Es geht um Vorfälle, die sich zwischen Dezember 2004 und Juni 2005 im Jugendhaus der Düsseldorfer Justizvollzugsanstalt Ulmer Höh ereignet haben sollen. Auf der Anklagebank sitzen ein 27-jähriger Mann aus Velbert und ein 22-Jähriger aus Solingen. Der 27-Jährige soll den Mithäftling nicht nur mehrfach vergewaltigt haben, er soll ihn am Silvesterabend 2004 auch mit einem Messer verletzt haben.
Für die diensthabenden Beamten in jener Silvesternacht stellte sich die Situation anders dar, wie gestern Zeugen betonten. Sie gingen davon aus, dass sich das heute 22-jährige Opfer an diesem Abend umbringen wollte. Er soll die Klinge eines Einwegrasierers benutzt haben, obwohl sie nie gefunden wurde.
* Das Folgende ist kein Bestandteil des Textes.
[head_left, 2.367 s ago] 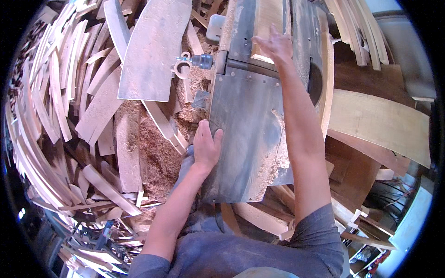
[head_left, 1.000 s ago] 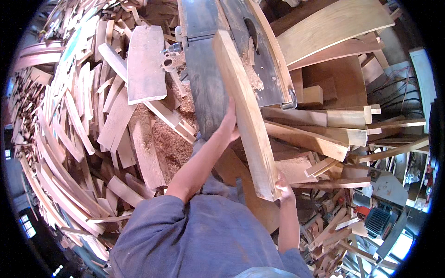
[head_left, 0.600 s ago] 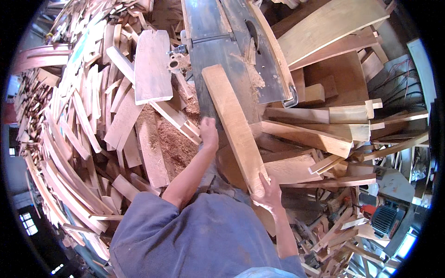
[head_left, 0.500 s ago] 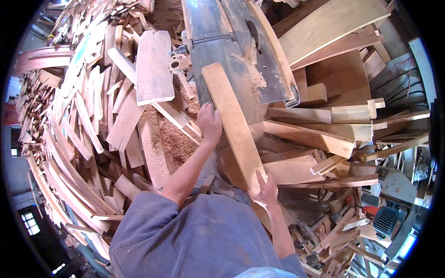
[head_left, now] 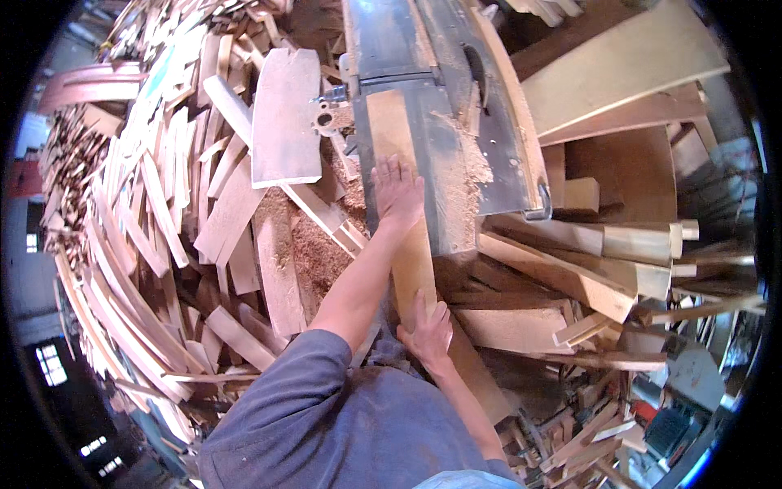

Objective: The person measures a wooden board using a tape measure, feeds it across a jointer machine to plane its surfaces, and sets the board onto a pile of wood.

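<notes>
A long, flat, light-brown wooden plank (head_left: 414, 257) lies on the smooth gray metal bench (head_left: 440, 179). Its far end is just short of the dark slot (head_left: 399, 80) that runs across the bench. Its near end sticks out past the bench's near edge, toward the person.

The left hand (head_left: 397, 189) is flat and open, palm down on top of the plank, over the bench. Its fingers are a little apart and point away from the person. The right hand (head_left: 428, 330) is bent around the plank's near end, just off the bench, and has hold of it. Its palm is hidden.

Left of the bench are a wide, pale pinkish wooden board (head_left: 285, 122), a round metal ring (head_left: 326, 120) and a heap of brown sawdust (head_left: 322, 257). Farther left of the bench is a big pile of thin wooden strips (head_left: 163, 187). Right of the bench is a wide, pale yellow wooden board (head_left: 627, 73).
</notes>
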Tool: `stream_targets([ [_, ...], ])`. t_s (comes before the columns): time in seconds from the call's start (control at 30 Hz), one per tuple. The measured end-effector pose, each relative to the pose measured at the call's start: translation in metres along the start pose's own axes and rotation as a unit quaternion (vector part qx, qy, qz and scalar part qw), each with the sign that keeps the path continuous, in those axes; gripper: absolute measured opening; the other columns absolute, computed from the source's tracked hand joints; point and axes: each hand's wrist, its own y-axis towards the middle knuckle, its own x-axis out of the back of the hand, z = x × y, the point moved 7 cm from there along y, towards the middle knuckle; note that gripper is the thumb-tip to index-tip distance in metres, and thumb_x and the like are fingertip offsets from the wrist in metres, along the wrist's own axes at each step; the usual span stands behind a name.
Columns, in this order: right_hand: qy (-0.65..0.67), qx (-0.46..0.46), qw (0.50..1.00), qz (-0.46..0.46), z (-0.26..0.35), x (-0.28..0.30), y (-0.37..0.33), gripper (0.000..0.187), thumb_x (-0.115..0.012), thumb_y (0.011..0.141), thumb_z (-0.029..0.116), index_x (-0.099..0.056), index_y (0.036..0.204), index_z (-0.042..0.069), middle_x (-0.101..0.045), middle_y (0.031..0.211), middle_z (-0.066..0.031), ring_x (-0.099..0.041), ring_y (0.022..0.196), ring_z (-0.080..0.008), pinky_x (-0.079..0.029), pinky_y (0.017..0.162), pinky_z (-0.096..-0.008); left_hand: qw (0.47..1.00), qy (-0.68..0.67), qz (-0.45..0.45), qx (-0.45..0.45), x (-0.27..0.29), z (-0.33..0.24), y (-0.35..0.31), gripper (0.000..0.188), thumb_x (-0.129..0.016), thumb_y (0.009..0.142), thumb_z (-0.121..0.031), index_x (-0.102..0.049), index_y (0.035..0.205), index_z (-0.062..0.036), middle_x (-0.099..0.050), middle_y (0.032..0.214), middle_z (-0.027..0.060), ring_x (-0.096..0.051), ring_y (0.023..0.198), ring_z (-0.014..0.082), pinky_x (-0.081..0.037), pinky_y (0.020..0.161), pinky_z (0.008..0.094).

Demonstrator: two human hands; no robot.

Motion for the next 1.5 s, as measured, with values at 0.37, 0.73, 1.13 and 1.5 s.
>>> stream_targets([
  [0.37,0.082,-0.050,0.994,0.046,-0.006,-0.010,0.077,0.102,-0.085,0.071,0.044,-0.039,0.156,0.011,-0.049,0.112,-0.0253,-0.051,0.102,-0.0442,-0.049,0.083,-0.0527,0.990,-0.091,-0.102,-0.024,-0.013,0.002,0.085,0.061,-0.039,0.102,-0.033,-0.042,0.148,0.0078,-0.032,0.160,0.0293,-0.024,0.153,0.0443,-0.010,0.126,0.0573],
  [0.73,-0.052,-0.004,0.992,0.116,0.004,-0.011,0.107,0.087,-0.077,0.083,0.041,-0.039,0.155,0.010,-0.048,0.127,-0.0299,-0.051,0.115,-0.0482,-0.046,0.098,-0.0530,0.992,-0.035,-0.120,-0.007,-0.010,0.013,0.104,0.060,-0.043,0.099,-0.039,-0.053,0.140,0.0036,-0.041,0.158,0.0242,-0.024,0.152,0.0473,-0.009,0.124,0.0618],
  [1.13,-0.250,0.192,0.949,0.013,-0.022,-0.034,0.132,0.061,-0.056,0.100,0.021,-0.036,0.154,-0.001,-0.045,0.145,-0.0342,-0.049,0.128,-0.0525,-0.048,0.105,-0.0532,0.997,0.008,-0.080,-0.011,-0.007,0.007,0.143,0.062,-0.038,0.102,-0.043,-0.048,0.144,0.0012,-0.036,0.161,0.0217,-0.020,0.153,0.0451,-0.007,0.123,0.0643],
  [1.5,-0.190,0.139,0.970,0.067,0.005,-0.020,0.149,0.069,-0.061,0.096,0.030,-0.036,0.153,-0.001,-0.044,0.150,-0.0286,-0.057,0.109,-0.0471,-0.055,0.089,-0.0469,0.995,-0.046,-0.088,0.016,0.003,0.020,0.164,0.057,-0.026,0.104,-0.023,-0.037,0.151,0.0078,-0.028,0.165,0.0226,-0.017,0.154,0.0455,-0.007,0.123,0.0640],
])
Man habe sich um die Erstversorgung des Häftlings gekümmert und nicht nach Werkzeugen gesucht, mit denen sich der Häftling verletzt haben könnte.
Gewundert hatte sich offenbar niemand über den vermeintlichen Suizidversuch, denn der Häftling galt als psychisch labil. "Er war auffällig anhänglich und bedurfte der besonderen Betreuung", sagte gestern der damalige stellvertretende Bereichsleiter als Zeuge vor dem Landgericht aus. Der damals erst 17-Jährige habe auf ihn einen "etwas zurückgebliebenen" Eindruck gemacht. Daher habe man auch den als stabil und gereift geltenden 27-jährigen Angeklagten mit auf seine Zelle gelegt.
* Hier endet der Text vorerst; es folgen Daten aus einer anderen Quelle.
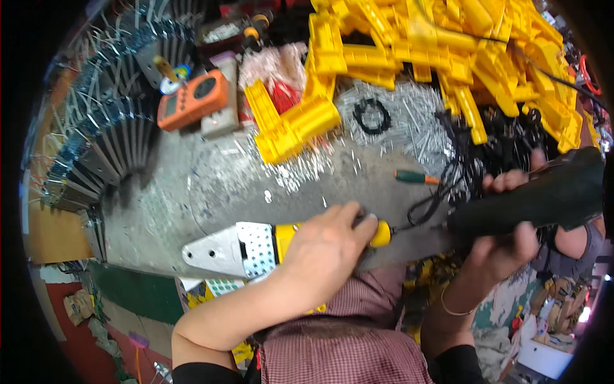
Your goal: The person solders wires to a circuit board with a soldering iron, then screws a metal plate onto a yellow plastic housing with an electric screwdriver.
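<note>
My left hand (329, 246) is closed around the yellow plastic handle (382, 234) of a device lying along the bench edge. A silver, tapering metal plate (214, 251) with holes and a dotted white section (258, 246) extends from the handle to the left. My right hand (505, 246) grips a dark green power tool (531, 198), probably an electric screwdriver, from both sides. The tool's narrow end points left toward the yellow handle's end; I cannot tell whether they touch. Just beyond, a small green and orange hand screwdriver (412, 176) lies near a black cord (425, 208).
Yellow plastic shells (409, 48) are heaped at the back right, above a pile of metal screws (416, 118) with a black ring (371, 116) on it. An orange meter (195, 101) stands back left. Grey metal plates with wires (121, 147) line the left side.
</note>
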`<state>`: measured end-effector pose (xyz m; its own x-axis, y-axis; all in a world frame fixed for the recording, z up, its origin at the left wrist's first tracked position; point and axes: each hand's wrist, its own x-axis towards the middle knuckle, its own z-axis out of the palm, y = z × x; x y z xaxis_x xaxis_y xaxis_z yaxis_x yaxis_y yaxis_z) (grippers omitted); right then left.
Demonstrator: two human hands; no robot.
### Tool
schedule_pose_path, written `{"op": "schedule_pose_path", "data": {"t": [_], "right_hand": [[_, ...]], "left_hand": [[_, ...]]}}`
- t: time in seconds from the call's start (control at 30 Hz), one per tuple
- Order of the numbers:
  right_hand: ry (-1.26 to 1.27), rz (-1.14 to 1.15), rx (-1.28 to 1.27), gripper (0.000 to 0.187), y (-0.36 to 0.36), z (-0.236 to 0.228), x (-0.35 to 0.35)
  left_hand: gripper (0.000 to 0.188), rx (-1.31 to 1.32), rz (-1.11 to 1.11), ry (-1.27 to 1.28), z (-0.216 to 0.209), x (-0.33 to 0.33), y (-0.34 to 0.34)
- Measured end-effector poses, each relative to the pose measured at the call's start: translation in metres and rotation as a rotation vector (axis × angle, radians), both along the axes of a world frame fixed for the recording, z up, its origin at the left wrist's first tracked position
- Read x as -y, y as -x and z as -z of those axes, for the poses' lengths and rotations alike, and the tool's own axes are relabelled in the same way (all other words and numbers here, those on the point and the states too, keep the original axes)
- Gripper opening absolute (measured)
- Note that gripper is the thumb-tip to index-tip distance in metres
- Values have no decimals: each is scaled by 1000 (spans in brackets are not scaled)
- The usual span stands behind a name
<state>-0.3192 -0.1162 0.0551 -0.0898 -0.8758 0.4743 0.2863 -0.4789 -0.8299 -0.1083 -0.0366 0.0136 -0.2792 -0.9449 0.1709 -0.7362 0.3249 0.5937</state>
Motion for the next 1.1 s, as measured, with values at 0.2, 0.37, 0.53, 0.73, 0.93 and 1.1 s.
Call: {"op": "schedule_pose_path", "data": {"t": [0.2,0.37,0.53,0.73,0.93,1.1], "right_hand": [[57,-481,127,72,-12,-11,-5],[41,-490,15,61,-36,-7,-15],[-5,-464,-108,53,-49,-8,-14],[-28,-903,-130,48,-57,-11,7],[-48,-616,-238,55,-66,-14,-16],[-87,-491,-176,60,-56,-14,-25]], "left_hand": [[26,2,69,-115,-11,17,-1],[32,-69,9,-130,-8,15,2],[34,-97,18,-152,-3,14,0],[37,-115,16,-131,1,12,-1],[38,-120,14,-138,4,13,1],[37,-58,9,-134,2,13,1]]}}
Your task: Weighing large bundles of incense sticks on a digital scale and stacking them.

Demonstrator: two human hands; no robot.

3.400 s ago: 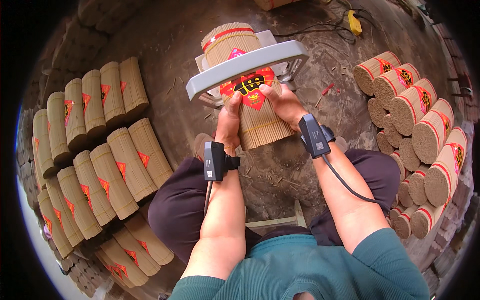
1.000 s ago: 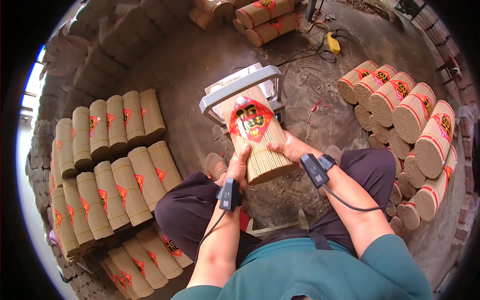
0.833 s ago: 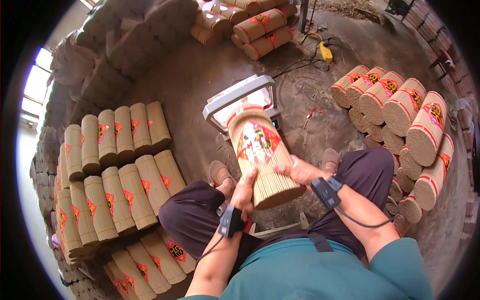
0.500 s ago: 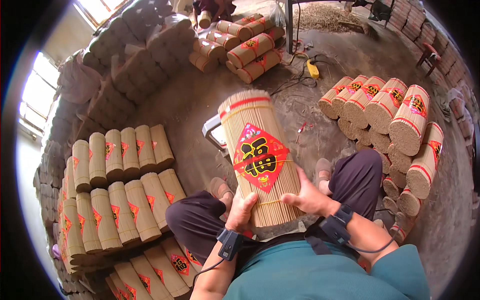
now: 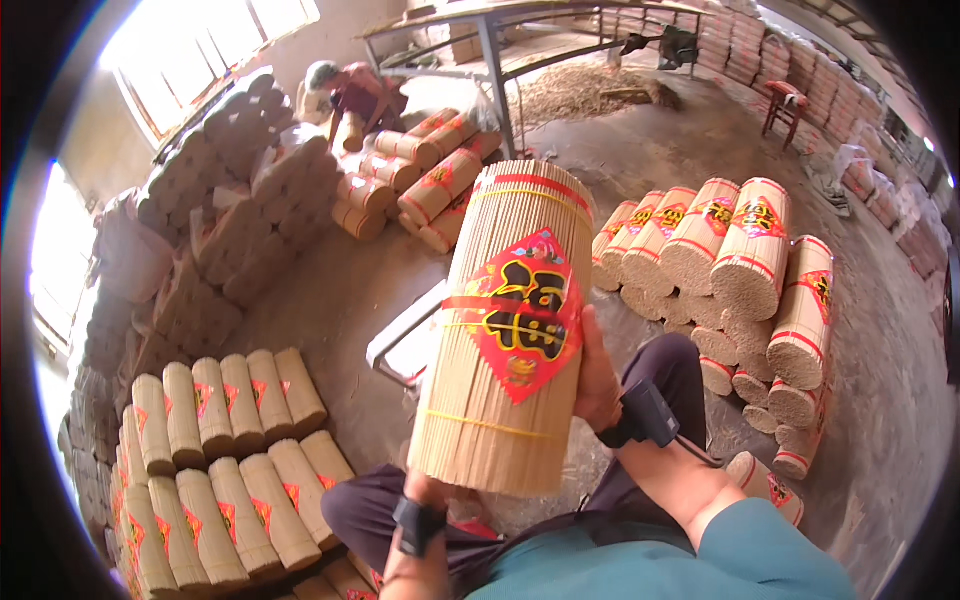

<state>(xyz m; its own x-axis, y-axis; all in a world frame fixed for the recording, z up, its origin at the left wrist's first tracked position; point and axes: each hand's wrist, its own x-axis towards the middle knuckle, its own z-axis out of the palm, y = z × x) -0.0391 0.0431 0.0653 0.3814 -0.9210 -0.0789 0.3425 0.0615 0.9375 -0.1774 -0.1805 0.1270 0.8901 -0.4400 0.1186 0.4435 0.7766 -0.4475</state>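
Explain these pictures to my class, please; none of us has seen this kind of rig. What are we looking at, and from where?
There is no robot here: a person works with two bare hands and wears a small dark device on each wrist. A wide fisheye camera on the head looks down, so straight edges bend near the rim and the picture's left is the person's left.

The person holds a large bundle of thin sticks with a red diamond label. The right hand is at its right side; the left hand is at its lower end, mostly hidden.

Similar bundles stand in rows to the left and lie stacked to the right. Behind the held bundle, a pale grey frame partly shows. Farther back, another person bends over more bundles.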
Stark blutende Wunde am Arm
Gerade dieser Mann ist laut Anklageschrift der Hauptpeiniger des Opfers. "Wir haben ihn bewusst nicht alleine in der Zelle gelassen", sagte der Bereichsleiter. Auch er hat nicht nach einem Tatwerkzeug gesucht, nachdem er um kurz nach Mitternacht am 1. Januar 2005 den Häftling mit einer stark blutenden Wunde am Arm vorfand. Selbst wenn am Fenstergitter eine Schlinge gehangen hätte, wäre ihm das nicht aufgefallen, sagte der 50-Jährige aus.
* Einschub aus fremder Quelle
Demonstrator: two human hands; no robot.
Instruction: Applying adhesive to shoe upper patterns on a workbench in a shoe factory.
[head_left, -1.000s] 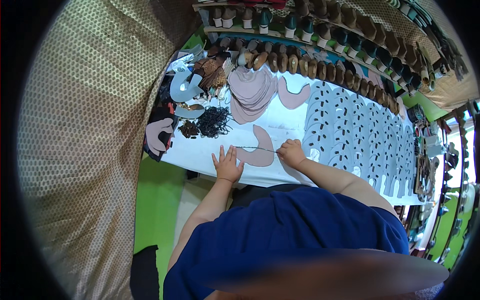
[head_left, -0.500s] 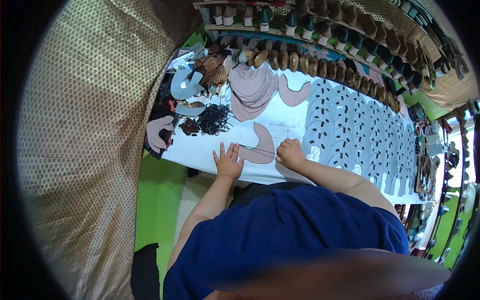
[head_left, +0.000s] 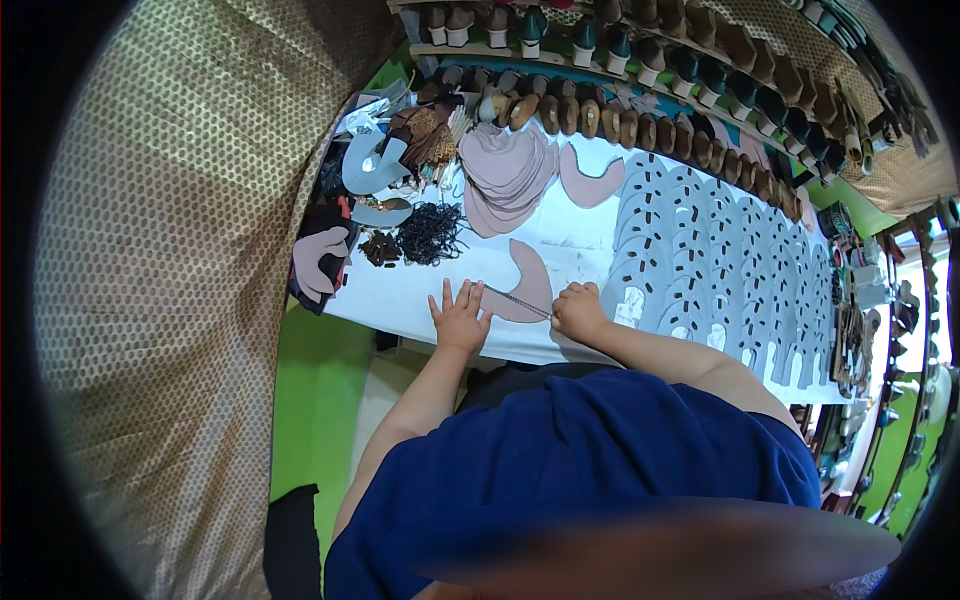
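Observation:
A curved pink shoe-upper piece (head_left: 531,275) lies on the white table in front of me. Across it stretches a thin dark cord (head_left: 517,301), running between my two hands. My left hand (head_left: 460,316) rests flat with fingers spread on the piece's left end, at the cord's left end. Closed in a pinch, my right hand (head_left: 580,310) grips the cord's other end just beyond the piece's right edge. A tangle of black cords (head_left: 431,234) sits beyond my left hand.
A stack of pink pieces (head_left: 507,178) and another curved pink piece (head_left: 591,177) lie farther back. Overlapping rows of grey pieces with dark tabs (head_left: 715,265) cover the right side. Wooden shoe lasts (head_left: 610,124) line the far edge below shelves of heeled shoes (head_left: 584,42).
Both hands keep their places and the cord stays stretched across the pink piece. The view has shifted very slightly.

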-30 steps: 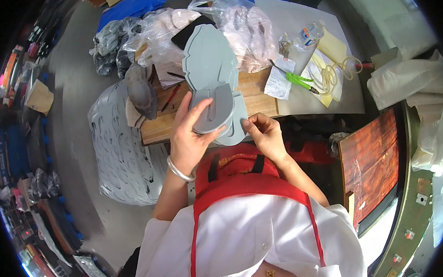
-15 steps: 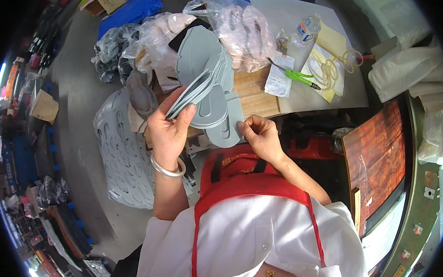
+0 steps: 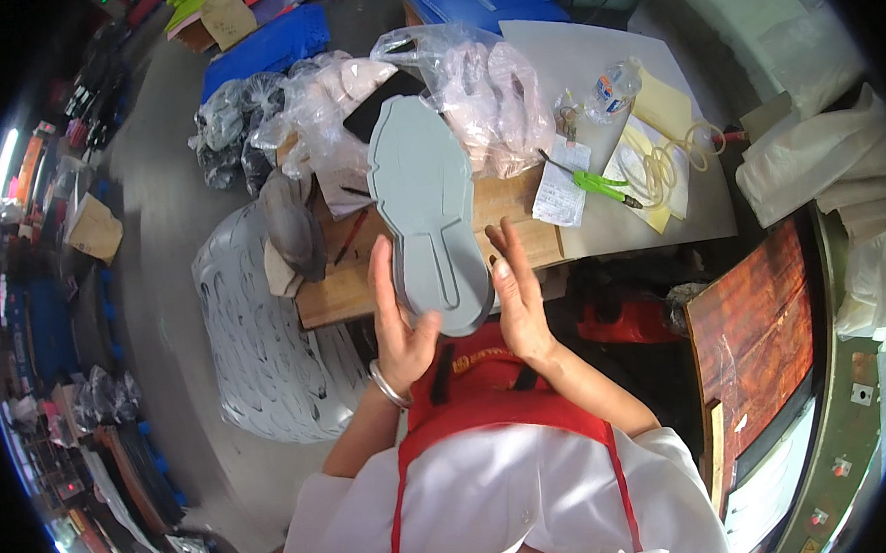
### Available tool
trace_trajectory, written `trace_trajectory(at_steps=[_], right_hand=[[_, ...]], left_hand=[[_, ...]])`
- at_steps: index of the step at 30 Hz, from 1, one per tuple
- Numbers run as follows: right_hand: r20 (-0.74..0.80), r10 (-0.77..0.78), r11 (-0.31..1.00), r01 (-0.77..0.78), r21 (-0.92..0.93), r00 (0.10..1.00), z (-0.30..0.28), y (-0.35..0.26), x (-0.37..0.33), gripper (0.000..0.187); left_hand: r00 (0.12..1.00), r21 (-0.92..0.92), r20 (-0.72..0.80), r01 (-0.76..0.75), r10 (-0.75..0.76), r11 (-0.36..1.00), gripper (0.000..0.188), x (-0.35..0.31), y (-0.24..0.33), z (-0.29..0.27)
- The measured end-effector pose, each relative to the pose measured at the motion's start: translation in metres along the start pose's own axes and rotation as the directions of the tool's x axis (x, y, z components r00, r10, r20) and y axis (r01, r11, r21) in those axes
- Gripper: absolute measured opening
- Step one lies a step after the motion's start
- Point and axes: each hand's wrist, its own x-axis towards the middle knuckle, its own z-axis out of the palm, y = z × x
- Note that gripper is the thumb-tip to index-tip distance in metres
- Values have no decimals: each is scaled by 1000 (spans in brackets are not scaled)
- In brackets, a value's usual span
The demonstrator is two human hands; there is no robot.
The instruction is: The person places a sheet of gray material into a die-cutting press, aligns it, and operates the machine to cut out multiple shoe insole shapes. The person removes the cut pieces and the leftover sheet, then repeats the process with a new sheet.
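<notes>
A neat stack of grey shoe soles (image 3: 424, 192) is held upright in front of me, its top sole showing a wavy outline and a long groove in the heel. My left hand (image 3: 400, 324) grips the heel end from the left, thumb over the top sole and fingers along the side. Against the right edge of the heel rests my right hand (image 3: 519, 293), its fingers stretched out and apart. How many soles lie under the top one is hidden.
Beyond the soles is a wooden bench (image 3: 344, 292) with plastic bags of pale pink pieces (image 3: 499, 93) and a dark phone-like slab (image 3: 384, 104). Green-handled snips (image 3: 598, 183), papers and a plastic bottle (image 3: 615, 87) lie to the right. A large wrapped bundle (image 3: 266, 336) stands left.
The fanned-out soles are now squared into one stack and turned flat toward me. Both hands moved lower, the left one to the right; the right hand went from a pinch to stretched fingers.
</notes>
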Motion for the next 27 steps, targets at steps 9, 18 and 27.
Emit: trace_trajectory(at_steps=[9,18,27], right_hand=[[71,-80,992,87,-91,994,7,-6,-1,71],[-309,198,979,-206,7,930,-142,29,-158,29],[-684,321,929,-359,92,655,-184,49,-458,23]], left_hand=[[971,-288,-209,49,-113,956,82,-4,-21,27],[880,-75,76,-464,469,883,54,-45,41,59],[248,-628,595,-451,764,635,23,-229,152,263]])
Der ältere der beiden Angeklagten sei nach dem Vorfall in der Silvesternacht "leichenblass" gewesen, erklärte ein Justizbeamter gestern. Er habe erklärt, er könne kein Blut sehen. Nachdem die Beamten den 17-Jährigen mit den Schnittverletzungen am Arm gefunden hatten, wurde dieser zunächst ärztlich notversorgt und dann in eine Klinik gebracht. Später kam er in die Psychiatrie nach Viersen-Süchteln, bevor er zur Ulmer Höh zurückkehrte.
Der Prozess wird am kommenden Dienstag fortgesetzt. Dann wird erneut das Opfer gehört, unter Ausschluss der Öffentlichkeit.